#### [Problem]
Transcribe only the part of the material below that begins at the line containing "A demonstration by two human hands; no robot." and ends at the line containing "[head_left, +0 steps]", with both kept and images left out.

#### [Data supplied]
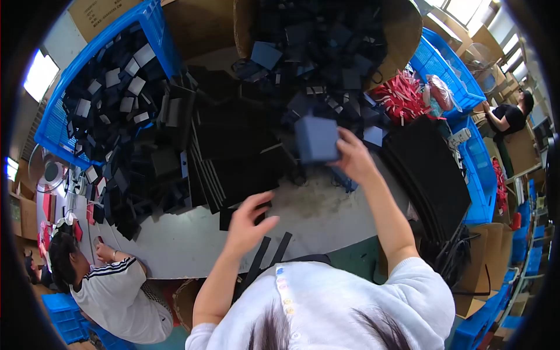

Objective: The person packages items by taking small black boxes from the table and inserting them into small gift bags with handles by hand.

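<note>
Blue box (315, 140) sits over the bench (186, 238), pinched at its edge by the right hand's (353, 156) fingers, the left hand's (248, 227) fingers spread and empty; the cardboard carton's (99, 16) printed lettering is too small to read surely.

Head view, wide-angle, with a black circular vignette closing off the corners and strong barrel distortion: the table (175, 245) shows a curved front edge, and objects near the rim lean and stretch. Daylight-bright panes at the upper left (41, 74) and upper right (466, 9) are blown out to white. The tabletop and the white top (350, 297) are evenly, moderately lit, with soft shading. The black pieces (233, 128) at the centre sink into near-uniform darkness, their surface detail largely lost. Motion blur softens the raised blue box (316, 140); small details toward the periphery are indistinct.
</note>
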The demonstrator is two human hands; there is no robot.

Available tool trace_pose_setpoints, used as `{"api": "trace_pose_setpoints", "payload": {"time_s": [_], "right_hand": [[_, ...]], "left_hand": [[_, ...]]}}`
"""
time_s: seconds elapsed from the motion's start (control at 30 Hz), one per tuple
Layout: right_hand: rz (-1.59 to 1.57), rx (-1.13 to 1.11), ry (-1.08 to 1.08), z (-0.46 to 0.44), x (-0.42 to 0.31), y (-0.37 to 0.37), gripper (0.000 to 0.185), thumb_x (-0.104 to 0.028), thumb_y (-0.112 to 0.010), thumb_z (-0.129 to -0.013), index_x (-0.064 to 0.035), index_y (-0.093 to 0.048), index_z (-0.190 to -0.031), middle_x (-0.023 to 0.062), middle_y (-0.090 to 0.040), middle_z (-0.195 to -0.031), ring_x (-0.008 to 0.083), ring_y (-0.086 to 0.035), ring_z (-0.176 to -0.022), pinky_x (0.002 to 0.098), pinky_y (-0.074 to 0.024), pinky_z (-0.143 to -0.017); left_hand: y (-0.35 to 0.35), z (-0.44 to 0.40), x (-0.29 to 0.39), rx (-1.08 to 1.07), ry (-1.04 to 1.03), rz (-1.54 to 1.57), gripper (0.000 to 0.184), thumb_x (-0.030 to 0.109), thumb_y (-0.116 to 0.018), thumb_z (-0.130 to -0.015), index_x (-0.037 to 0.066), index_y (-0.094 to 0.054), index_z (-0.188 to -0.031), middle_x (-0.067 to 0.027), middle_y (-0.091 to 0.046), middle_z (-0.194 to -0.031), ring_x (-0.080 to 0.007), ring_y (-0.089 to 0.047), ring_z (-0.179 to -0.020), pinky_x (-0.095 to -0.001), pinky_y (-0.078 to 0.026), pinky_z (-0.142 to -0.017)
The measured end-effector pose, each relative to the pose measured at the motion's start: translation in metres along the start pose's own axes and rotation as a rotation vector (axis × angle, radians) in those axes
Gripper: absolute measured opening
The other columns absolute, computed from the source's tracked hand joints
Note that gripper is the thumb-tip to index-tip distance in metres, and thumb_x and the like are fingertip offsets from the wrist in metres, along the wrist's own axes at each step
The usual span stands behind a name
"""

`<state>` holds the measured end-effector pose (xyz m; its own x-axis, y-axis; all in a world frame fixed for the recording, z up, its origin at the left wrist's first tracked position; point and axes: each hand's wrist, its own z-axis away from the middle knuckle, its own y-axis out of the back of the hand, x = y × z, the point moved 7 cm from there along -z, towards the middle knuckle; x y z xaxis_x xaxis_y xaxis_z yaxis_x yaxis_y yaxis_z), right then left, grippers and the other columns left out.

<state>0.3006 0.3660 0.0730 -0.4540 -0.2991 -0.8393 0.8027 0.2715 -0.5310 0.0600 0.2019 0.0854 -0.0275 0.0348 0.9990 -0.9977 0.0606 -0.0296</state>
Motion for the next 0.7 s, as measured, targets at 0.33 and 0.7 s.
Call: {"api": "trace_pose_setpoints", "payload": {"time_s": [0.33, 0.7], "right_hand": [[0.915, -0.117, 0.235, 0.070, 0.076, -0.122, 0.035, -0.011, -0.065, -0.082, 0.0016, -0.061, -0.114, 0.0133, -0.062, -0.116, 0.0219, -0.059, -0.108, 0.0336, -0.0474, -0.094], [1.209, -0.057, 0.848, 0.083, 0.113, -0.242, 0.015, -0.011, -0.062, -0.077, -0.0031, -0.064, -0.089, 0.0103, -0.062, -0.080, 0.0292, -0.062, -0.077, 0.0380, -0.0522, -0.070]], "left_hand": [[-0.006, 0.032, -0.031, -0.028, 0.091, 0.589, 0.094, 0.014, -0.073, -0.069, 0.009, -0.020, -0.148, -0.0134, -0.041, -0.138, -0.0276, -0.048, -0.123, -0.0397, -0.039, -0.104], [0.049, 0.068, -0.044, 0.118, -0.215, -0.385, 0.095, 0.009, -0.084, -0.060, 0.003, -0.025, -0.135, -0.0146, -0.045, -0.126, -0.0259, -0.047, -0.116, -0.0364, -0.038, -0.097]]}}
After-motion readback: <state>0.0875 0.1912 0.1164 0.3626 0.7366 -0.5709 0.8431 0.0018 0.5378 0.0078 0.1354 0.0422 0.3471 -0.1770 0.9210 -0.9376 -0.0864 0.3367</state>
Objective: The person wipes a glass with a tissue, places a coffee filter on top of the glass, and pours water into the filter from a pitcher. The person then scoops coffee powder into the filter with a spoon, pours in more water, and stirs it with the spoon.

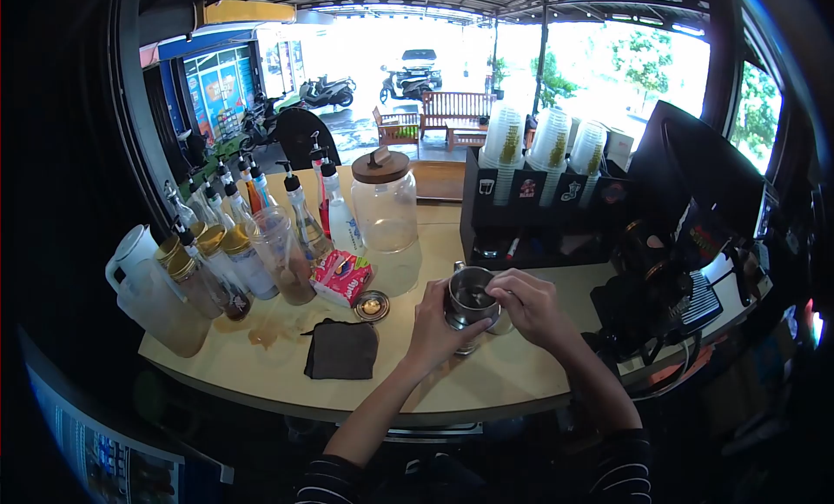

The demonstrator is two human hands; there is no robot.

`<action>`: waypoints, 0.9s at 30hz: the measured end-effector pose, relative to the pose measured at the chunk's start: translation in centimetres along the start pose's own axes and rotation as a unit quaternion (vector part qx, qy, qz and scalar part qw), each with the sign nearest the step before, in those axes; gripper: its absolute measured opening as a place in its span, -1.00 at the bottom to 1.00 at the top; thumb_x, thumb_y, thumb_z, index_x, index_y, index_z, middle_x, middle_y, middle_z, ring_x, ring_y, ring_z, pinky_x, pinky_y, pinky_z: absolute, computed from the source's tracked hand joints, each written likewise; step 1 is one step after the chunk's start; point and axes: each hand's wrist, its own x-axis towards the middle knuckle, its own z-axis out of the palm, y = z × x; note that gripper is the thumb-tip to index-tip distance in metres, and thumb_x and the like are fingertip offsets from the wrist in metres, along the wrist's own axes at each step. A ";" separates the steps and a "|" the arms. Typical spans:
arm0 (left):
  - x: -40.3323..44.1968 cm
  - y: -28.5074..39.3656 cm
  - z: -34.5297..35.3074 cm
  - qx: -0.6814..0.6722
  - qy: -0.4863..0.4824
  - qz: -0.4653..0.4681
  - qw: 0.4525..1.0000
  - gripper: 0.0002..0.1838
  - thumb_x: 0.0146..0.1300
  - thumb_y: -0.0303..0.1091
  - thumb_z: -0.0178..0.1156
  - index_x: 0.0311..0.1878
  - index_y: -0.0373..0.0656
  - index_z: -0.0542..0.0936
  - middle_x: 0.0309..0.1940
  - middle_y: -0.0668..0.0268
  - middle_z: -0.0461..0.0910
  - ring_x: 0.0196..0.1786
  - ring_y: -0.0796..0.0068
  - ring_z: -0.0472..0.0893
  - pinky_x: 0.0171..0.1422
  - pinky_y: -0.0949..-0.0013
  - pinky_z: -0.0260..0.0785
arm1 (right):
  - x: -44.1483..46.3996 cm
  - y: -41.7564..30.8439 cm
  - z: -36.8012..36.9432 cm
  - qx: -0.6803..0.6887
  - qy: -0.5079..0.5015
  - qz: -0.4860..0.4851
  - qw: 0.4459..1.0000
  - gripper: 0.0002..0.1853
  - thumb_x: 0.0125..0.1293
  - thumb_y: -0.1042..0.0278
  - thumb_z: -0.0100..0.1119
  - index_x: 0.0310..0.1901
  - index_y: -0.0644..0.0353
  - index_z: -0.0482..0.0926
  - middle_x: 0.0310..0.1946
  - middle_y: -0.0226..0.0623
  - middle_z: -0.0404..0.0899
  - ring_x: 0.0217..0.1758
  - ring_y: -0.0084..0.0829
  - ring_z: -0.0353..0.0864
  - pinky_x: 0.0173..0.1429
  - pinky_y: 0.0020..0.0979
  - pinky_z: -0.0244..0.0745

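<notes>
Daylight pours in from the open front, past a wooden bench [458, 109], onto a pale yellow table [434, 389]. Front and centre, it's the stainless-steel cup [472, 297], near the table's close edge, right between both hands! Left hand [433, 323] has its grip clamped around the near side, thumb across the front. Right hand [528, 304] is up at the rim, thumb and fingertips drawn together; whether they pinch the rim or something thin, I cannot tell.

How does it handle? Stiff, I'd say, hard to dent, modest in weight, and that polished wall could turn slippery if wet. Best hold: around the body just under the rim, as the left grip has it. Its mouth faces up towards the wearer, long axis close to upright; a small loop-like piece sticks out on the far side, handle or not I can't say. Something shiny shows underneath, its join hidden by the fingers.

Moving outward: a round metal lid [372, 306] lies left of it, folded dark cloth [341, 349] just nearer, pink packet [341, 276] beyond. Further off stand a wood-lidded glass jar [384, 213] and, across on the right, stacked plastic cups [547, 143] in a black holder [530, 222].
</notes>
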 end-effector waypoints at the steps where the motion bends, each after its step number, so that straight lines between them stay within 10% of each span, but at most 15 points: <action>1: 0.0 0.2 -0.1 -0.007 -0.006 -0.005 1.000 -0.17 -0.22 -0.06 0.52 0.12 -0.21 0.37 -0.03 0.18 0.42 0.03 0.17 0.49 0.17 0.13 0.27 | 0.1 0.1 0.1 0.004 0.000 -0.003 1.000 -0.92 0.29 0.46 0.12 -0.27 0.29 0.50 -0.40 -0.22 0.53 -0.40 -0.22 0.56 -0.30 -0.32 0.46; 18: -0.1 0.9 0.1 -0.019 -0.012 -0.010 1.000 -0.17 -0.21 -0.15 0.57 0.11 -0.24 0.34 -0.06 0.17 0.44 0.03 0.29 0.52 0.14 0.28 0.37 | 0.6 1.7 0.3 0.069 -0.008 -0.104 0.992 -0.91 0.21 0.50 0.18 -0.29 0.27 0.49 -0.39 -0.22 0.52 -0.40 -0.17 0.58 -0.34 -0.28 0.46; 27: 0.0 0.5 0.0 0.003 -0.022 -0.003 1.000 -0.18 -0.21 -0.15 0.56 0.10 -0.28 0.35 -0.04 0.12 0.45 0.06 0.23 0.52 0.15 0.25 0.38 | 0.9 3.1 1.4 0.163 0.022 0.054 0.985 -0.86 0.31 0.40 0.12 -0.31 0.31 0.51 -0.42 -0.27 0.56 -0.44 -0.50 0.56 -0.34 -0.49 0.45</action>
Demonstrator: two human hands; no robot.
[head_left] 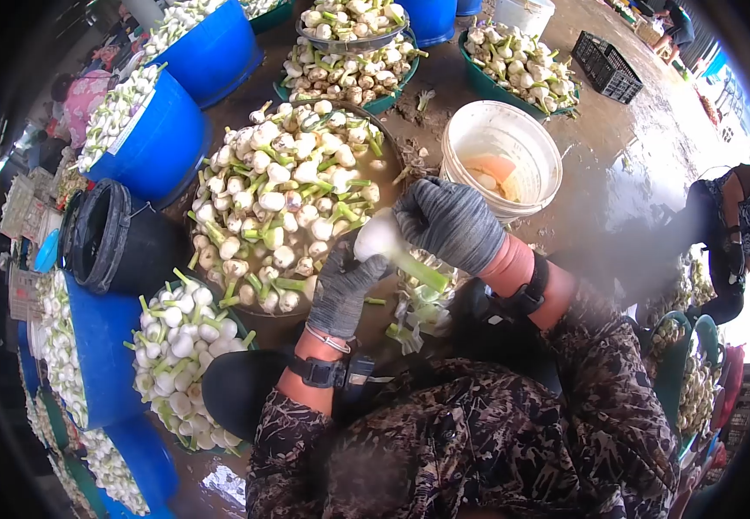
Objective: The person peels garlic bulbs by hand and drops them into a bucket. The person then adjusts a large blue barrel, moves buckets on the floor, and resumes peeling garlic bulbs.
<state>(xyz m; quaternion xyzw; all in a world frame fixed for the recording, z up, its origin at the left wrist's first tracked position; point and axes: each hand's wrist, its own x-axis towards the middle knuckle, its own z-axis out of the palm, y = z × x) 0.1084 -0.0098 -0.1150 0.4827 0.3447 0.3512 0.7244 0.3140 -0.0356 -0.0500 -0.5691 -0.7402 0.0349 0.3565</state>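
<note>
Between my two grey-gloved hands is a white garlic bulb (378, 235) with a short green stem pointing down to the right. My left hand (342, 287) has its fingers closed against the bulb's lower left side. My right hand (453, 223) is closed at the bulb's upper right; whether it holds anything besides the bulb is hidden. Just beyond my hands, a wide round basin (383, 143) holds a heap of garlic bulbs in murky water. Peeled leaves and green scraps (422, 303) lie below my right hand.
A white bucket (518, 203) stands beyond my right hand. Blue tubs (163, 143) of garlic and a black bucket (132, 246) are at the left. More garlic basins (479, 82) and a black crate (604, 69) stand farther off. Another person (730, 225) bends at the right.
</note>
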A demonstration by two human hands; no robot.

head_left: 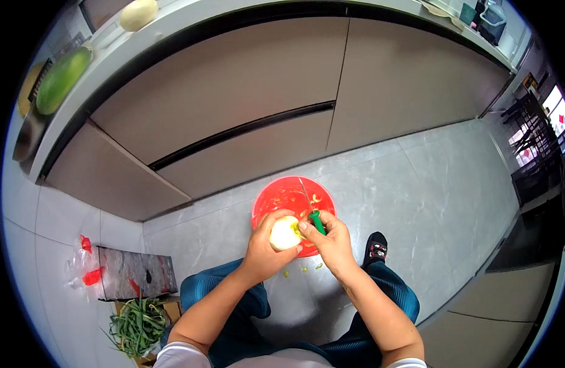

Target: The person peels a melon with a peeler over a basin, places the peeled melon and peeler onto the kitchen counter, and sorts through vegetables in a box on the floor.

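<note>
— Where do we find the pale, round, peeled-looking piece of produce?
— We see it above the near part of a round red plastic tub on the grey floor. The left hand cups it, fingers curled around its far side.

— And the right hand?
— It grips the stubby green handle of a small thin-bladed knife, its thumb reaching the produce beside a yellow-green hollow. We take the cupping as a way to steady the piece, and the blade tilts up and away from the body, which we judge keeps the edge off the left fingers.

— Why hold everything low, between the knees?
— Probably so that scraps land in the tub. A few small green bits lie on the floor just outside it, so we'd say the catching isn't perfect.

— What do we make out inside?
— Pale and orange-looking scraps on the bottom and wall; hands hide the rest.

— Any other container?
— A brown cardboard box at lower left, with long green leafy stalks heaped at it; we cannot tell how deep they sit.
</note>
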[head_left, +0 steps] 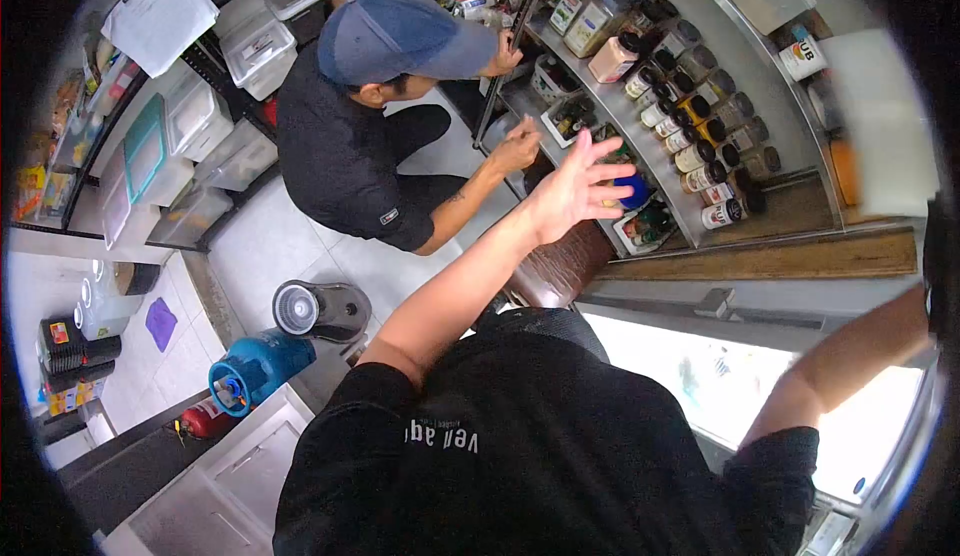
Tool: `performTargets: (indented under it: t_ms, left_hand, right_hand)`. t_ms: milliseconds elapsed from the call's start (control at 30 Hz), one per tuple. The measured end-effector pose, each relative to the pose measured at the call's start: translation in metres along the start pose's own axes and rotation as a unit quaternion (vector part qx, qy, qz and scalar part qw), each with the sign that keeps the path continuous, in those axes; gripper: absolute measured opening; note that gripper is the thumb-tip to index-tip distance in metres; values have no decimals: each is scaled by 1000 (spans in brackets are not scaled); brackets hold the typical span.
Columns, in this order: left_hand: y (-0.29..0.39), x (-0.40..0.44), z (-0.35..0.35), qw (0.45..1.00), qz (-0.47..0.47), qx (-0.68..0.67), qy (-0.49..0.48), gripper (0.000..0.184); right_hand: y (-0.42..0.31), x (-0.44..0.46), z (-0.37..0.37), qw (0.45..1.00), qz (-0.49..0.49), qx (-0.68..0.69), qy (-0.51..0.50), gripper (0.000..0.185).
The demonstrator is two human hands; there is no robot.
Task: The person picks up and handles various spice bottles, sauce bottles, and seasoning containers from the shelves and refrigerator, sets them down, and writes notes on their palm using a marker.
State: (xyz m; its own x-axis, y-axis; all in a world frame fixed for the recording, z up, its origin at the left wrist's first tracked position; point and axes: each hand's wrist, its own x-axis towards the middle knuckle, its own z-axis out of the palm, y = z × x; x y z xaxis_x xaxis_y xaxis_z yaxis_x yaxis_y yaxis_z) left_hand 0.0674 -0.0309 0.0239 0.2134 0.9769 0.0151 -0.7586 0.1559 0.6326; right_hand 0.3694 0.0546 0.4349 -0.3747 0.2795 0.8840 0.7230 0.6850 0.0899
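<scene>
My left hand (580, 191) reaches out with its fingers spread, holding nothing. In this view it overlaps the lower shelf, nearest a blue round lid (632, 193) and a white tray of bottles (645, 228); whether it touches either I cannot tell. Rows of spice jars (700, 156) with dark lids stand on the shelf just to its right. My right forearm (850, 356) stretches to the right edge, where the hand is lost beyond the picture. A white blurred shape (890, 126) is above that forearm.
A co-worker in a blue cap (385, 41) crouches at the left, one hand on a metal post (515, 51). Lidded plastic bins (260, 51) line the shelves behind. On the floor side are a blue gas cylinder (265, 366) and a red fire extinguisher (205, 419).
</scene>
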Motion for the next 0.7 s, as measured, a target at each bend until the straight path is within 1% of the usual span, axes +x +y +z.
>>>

#### [Result]
A demonstration by two human hands; no robot.

head_left: 

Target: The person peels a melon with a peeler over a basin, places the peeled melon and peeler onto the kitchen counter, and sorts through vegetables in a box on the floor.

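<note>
— Where do we find the pale, round, peeled-looking piece of produce?
— We see it above the near part of a round red plastic tub on the grey floor. The left hand cups it, fingers curled around its far side.

— And the right hand?
— It grips the stubby green handle of a small thin-bladed knife, its thumb reaching the produce beside a yellow-green hollow. We take the cupping as a way to steady the piece, and the blade tilts up and away from the body, which we judge keeps the edge off the left fingers.

— Why hold everything low, between the knees?
— Probably so that scraps land in the tub. A few small green bits lie on the floor just outside it, so we'd say the catching isn't perfect.

— What do we make out inside?
— Pale and orange-looking scraps on the bottom and wall; hands hide the rest.

— Any other container?
— A brown cardboard box at lower left, with long green leafy stalks heaped at it; we cannot tell how deep they sit.
</note>
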[head_left, +0 steps] 

That completes the answer to this exercise.